East Timorese President Xanana Gusmao (L) waits in a queue to vote along with others at a polling station in Dili, 09 May 2007. East Timor is holding a peaceful election for president, bolstering hopes that months of deadly political turmoil in one of the world's newest countries could be near an end.
(AFP)




East Timor holds peaceful landmark vote

05-08-2007, 22h45
DILI (AFP)


East Timorese President Xanana Gusmao (L) waits in a queue to vote along with others at a polling station in Dili, 09 May 2007. East Timor is holding a peaceful election for president, bolstering hopes that months of deadly political turmoil in one of the world's newest countries could be near an end.
(AFP)

East Timor held a peaceful election for president on Wednesday, bolstering hopes that months of deadly political turmoil in one of the world's newest countries could be near an end.

The orderly queues at polling stations across the former Portuguese colony were in sharp contrast to the violence of the past year, which saw foreign peacekeepers sent in to quiet the unrest.

Nobel Peace Prize winner Jose Ramos-Horta was seen as the favourite ahead of the ruling party's Francisco "Lu-Olo" Guterres after the two men came out on top in last month's first round of voting.

The United Nations said vote counting could take one to two days and both candidates, who accused each other of bribing voters, said they were confident of victory.

"Whatever the outcome, I will win," said Ramos-Horta, who won the Nobel Prize for his role in popularising the Timorese struggle for independence from neighbouring Indonesia after it invaded in 1975.

Guterres, a former resistance fighter and current leader of the ruling Fretilin party that Ramos-Horta founded and later left, echoed his words: "I am confident that I will be the winner."

The presidency is a largely ceremonial position but could have an influence in helping to guide the nation out of more than a year of troubles marked by unrest last year that left 37 people dead and more than 100,000 displaced.

A split between rival factions of the military spiralled into street violence that led officials including outgoing President Xanana Gusmao to appeal for international troops and police to come in and restore order.

East Timor had also descended into violence after voting in a 1999 referendum for independence from Indonesia -- something it won in 2002 after three years of administration by the United Nations.

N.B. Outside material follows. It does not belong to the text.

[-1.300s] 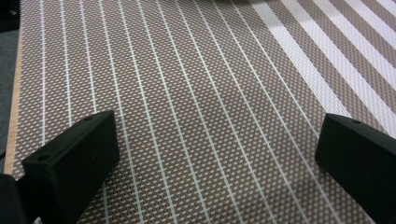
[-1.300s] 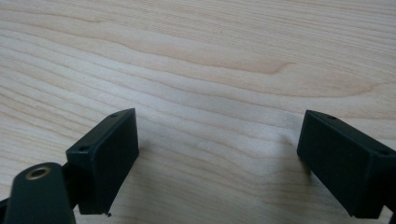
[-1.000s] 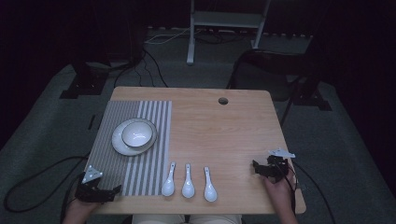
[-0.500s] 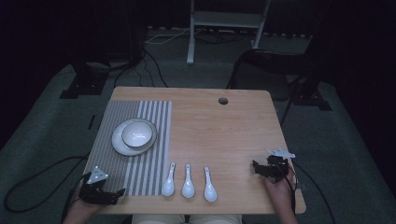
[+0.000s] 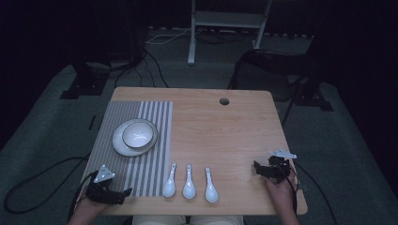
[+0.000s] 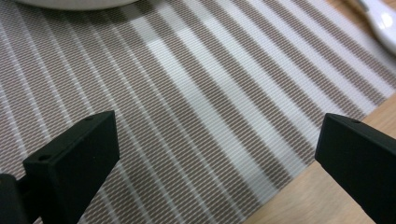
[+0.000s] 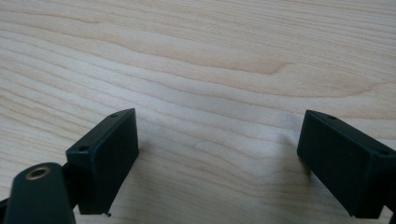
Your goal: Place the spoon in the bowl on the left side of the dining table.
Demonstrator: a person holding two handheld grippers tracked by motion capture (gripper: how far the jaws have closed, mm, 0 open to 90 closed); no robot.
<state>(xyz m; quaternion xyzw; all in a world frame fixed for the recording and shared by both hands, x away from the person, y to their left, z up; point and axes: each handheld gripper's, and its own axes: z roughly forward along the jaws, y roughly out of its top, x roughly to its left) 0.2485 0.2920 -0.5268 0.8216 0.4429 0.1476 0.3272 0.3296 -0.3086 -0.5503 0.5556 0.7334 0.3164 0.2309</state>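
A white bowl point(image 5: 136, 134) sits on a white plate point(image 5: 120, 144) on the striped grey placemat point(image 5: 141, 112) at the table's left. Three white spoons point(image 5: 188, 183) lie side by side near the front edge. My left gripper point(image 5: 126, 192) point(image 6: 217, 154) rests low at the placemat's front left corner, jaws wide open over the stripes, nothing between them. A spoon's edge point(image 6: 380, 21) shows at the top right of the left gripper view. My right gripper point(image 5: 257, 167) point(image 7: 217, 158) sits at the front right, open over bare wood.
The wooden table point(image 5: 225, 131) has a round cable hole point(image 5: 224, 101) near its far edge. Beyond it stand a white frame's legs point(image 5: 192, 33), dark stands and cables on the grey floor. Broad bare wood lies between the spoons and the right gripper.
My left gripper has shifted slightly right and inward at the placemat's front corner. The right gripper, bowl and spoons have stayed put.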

Many Timorese are hoping the presidential election -- the country's first since independence -- will help to unify the nation, which is one of the poorest on the planet.

"We hope that the next president, whoever that is, can get us out of this crisis, this conflict," said George Lopes Belo, a 29-year-old sometime labourer voting at a primary school in the second city of Baucau.

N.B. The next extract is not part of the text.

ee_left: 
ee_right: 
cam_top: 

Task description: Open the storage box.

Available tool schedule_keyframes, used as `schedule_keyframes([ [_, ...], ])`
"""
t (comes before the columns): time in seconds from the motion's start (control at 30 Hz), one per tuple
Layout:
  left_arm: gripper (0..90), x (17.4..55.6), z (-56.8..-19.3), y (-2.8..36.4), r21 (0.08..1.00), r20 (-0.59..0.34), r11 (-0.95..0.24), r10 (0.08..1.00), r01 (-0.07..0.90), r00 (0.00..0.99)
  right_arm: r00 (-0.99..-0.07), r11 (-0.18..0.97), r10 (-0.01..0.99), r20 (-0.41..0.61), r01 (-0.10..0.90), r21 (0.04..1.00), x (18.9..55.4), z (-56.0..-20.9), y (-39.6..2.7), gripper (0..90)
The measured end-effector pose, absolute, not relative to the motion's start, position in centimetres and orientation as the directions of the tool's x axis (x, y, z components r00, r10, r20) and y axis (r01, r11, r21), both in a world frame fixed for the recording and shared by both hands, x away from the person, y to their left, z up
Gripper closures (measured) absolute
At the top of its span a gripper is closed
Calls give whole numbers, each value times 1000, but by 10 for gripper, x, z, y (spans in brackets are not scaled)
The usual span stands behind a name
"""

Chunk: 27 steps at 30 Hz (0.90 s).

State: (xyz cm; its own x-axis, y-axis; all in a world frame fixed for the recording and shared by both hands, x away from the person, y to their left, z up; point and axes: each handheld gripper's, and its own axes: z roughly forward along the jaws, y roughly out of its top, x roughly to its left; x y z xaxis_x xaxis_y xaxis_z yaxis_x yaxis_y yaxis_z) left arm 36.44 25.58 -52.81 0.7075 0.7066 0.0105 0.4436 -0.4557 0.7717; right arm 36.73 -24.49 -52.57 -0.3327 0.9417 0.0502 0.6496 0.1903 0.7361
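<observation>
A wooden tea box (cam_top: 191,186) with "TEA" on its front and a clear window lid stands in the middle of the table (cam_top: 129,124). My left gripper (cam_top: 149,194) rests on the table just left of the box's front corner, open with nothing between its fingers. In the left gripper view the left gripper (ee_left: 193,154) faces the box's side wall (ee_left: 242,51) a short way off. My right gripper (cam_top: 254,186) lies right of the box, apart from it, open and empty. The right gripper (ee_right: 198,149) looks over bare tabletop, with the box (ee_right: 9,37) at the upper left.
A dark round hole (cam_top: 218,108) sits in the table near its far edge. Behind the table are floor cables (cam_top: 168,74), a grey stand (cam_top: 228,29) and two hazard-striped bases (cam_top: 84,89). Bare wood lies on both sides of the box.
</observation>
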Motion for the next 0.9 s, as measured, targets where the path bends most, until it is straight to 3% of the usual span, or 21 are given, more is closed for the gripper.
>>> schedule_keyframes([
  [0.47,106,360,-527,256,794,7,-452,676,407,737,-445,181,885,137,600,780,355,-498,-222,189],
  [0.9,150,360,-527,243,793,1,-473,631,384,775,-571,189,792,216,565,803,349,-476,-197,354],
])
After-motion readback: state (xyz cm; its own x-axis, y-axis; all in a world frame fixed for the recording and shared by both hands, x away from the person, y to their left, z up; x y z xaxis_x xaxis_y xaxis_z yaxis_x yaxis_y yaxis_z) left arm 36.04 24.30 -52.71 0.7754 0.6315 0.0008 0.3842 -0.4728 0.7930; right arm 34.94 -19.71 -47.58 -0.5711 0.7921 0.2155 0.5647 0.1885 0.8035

Queues formed early at tightly guarded polling stations outside of the capital, but the mood was more subdued in Dili, where voters arrived at stations at scattered times and quickly cast their ballots.

"Reports so far indicate that the vote has proceeded without significant violence," UN spokeswoman Allison Cooper said. "It's been peaceful and we are hoping it will extend to the counting."

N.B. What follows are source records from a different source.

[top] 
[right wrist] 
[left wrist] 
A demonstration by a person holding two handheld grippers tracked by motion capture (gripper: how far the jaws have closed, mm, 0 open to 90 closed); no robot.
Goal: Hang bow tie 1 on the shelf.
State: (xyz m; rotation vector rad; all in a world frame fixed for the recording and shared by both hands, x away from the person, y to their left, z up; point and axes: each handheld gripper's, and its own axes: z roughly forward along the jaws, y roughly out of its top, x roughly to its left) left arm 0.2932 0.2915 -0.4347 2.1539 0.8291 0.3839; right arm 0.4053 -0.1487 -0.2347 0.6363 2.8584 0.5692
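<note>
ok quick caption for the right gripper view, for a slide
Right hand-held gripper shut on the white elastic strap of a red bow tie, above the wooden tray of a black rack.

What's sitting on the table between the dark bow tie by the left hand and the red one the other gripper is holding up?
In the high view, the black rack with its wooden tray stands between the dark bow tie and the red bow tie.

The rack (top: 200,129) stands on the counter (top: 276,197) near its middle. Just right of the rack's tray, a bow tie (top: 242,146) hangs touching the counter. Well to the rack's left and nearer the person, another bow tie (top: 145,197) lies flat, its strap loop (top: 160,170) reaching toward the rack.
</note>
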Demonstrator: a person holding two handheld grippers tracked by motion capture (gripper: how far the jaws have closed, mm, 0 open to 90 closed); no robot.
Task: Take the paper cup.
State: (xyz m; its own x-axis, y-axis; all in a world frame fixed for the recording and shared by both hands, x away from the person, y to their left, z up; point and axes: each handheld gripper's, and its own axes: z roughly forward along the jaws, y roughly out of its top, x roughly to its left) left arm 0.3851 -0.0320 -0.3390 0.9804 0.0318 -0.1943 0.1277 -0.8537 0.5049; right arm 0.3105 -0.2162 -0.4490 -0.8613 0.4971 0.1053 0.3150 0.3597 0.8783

Polling stations were being secured by 4,000 UN and local police, backed by about 1,000 troops from the Australian-led international security force sent in after last year's violence.

The charismatic Gusmao, who is expected to run to replace Ramos-Horta in the more powerful post of prime minister in other elections next month, urged the East Timorese people to accept the result peacefully.

"We have to abide by the decision to uphold and develop democracy," he said.

Gusmao said earlier this week that last year's unrest severely set back efforts to rebuild the country.